== Activity ==
Return verbatim every line from the first line of the data below to the line that contains "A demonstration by", inclusive, and no further.

== Exercise data ==
________

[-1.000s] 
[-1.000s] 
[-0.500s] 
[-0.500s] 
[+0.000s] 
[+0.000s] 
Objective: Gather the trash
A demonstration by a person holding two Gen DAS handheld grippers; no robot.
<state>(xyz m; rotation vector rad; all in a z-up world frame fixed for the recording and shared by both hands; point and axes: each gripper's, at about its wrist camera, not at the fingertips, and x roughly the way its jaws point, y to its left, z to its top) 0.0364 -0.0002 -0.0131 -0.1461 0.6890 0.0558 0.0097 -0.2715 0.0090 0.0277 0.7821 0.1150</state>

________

== Worked solution ==
[-1.000s] 
[-1.000s] 
[-0.500s] 
[-0.500s] 
[+0.000s] 
[+0.000s] 
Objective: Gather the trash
A demonstration by a person holding two Gen DAS handheld grippers; no robot.

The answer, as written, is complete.